Self-Generated In-Context Learning

One-Line Summary

A method that enables large language models to generate their own in-context demonstrations conditioned on test inputs, eliminating dependence on external training data while significantly outperforming zero-shot learning and rivaling few-shot learning with gold samples across text classification tasks.

SG-ICL overview — **Figure 1.** Overall process of SG-ICL with self-generation and inference steps.

Background & Motivation

In-context learning (ICL) allows pre-trained language models to solve tasks by conditioning on a few input-label demonstration pairs without any parameter updates. This paradigm has proven remarkably effective, but it has a critical limitation: performance is highly sensitive to the quality, choice, and ordering of demonstrations, which are typically selected from external labeled datasets. Prior work has shown that different random selections of demonstrations can lead to accuracy swings of over 30 percentage points on the same task.

Moreover, the standard ICL setup assumes access to a labeled training set from which demonstrations are drawn. This assumption limits the applicability of ICL in realistic low-resource scenarios where such labeled data may not exist. Existing approaches to mitigate demonstration sensitivity—such as careful retrieval or selection strategies—still require a pool of labeled examples to select from.
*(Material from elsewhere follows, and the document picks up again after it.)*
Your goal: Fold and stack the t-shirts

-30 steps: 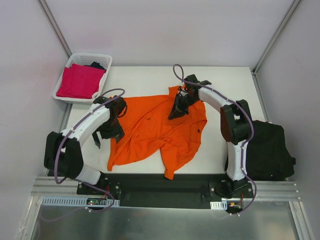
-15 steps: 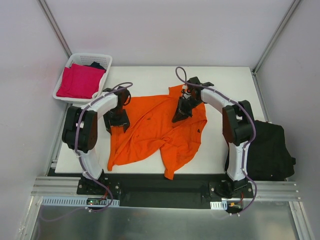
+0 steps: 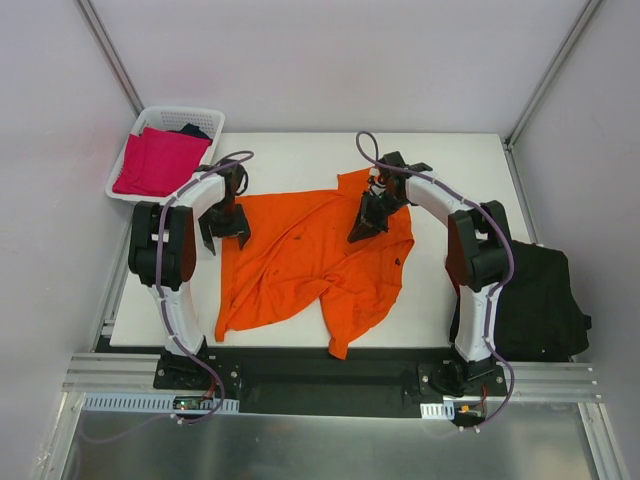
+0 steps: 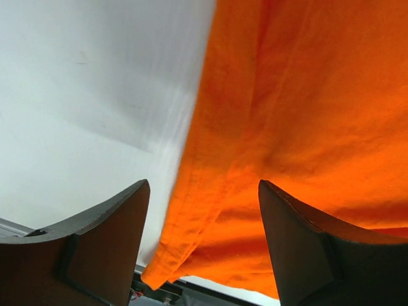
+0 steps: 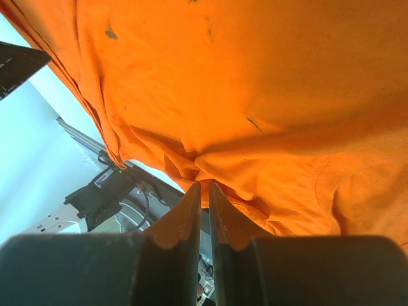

Key Insight: Large auto-regressive language models already encode vast world knowledge and can generate fluent, coherent text. Can we leverage this generative capability to produce demonstrations on the fly, conditioned on the test input itself? This would simultaneously (1) eliminate the dependency on external training data and (2) create demonstrations that are semantically aligned with each test instance, potentially reducing variance.

Proposed Method: SG-ICL

Self-Generated In-Context Learning (SG-ICL) leverages the auto-regressive generation capability of pre-trained language models to create their own demonstrations. The key idea is to condition the generation on both the test input and each candidate class label, producing demonstrations that are semantically correlated with the specific test instance. The method operates in two stages:

1

Self-Generation Step

For each test input x and each class label y_i, the PLM generates k demonstration samples using a manually designed generation template. The template is structured as: "[test input] is [label]. Similarly, [generated text]". By conditioning on both the input and the label, the model generates text that is topically relevant to the test instance while being associated with the given class. This is repeated for all classes, producing k × |C| total demonstrations (where |C| is the number of classes).

2

Inference Step

The self-generated demonstrations are formatted as standard input-label pairs and concatenated to form the ICL prompt. This prompt, together with the test input, is fed to the same PLM for classification. The model assigns a label by computing the likelihood of each class given the prompt with the self-generated demonstrations. Since each test instance gets its own tailored set of demonstrations, this creates an instance-adaptive ICL setup.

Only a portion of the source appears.